Regiunea București (București/Bucharest region) was one of the newly established (in 1950) administrative divisions of the People's Republic of Romania, copied after the Soviet style of territorial organization.

Bucharest region between 1952 and 1960 - the rayons are numbered in the order listed.

==History==

The capital of the region was Bucharest, and at first, its territory comprised an area similar to the nowadays Ilfov and Giurgiu counties.
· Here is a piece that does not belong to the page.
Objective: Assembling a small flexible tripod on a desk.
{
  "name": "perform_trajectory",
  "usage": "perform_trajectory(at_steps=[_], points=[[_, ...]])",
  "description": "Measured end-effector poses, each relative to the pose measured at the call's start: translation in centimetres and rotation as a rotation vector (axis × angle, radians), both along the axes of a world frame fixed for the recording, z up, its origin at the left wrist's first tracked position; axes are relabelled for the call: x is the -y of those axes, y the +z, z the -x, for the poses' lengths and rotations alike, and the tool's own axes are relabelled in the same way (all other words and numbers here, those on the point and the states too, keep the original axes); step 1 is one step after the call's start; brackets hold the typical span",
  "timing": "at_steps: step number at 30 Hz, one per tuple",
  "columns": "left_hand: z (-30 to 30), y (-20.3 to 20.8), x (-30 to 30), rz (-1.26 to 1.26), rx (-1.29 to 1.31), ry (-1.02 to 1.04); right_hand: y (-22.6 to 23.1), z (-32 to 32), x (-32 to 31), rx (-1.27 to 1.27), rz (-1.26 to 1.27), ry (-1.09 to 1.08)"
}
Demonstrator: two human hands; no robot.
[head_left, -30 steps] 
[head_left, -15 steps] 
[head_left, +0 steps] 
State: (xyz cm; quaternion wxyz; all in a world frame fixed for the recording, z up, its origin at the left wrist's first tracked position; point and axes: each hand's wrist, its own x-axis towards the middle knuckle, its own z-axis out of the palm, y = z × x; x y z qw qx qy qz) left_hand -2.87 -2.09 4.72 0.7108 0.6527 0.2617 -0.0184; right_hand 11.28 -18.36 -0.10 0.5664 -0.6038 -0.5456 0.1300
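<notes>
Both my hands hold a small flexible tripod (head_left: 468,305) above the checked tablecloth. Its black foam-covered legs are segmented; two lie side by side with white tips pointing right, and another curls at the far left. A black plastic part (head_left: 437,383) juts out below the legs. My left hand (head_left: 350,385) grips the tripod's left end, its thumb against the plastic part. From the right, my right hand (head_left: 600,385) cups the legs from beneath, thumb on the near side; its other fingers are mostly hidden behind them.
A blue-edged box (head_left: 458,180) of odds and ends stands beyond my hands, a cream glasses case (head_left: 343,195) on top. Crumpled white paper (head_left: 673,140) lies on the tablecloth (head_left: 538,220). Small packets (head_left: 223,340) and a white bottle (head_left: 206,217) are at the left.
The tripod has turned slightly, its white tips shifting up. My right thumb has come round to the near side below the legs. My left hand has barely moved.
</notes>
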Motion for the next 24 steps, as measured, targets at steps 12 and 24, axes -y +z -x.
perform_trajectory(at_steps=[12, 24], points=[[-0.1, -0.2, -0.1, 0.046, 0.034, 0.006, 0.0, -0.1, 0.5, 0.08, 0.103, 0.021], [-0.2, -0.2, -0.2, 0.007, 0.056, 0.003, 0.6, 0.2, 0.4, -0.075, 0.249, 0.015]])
In 1952 it assimilated the dissolved Ialomița Region (without raions Fetești, to Constanța Region, and Urziceni, to Ploiești Region; both taken in 1960) and Teleorman regions, reaching an area slightly smaller than nowadays Ialomița, Călărași, Ilfov, Giurgiu, and Teleorman counties.

==Neighbors==

București region had as neighbors:

- 1950–1952: East: Ialomița Region; South: People's Republic of Bulgaria; West: Teleorman Region; North: Argeș Region and Prahova Region.
- 1952–1960: East: Constanța Region; South: People's Republic of Bulgaria; West: Craiova Region; North: Pitești Region, Ploiești Region, and Galați Region.
- 1960–1968: East: Dobrogea Region; South: People's Republic of Bulgaria; West: Oltenia Region; North: Argeș Region, Ploiești Region, and Galați Region.

==Raions==

- 1950–1952: București, Giurgiu, Mihăilești, Crevedia, Răcari, Snagov, Brănești, Oltenița, Vidra.
- 1952–1960: București, Giurgiu, Mihăilești, Crevedia, Răcari, Snagov, Brănești, Oltenița, Vidra, Slobozia, Călărași, Lehliu, Vida, Alexandria, Zimnicea, Vârtoapele, Roșiori de Vede, Drăgănești, Turnu Măgurele.
- 1960–1968: București, Giurgiu, Mihăilești, Crevedia, Răcari, Snagov, Brănești, Oltenița, Vidra, Slobozia, Călărași, Lehliu, Vida, Alexandria, Zimnicea, Vârtoapele, Roșiori de Vede, Drăgănești, Turnu Măgurele, Fetești, Urziceni.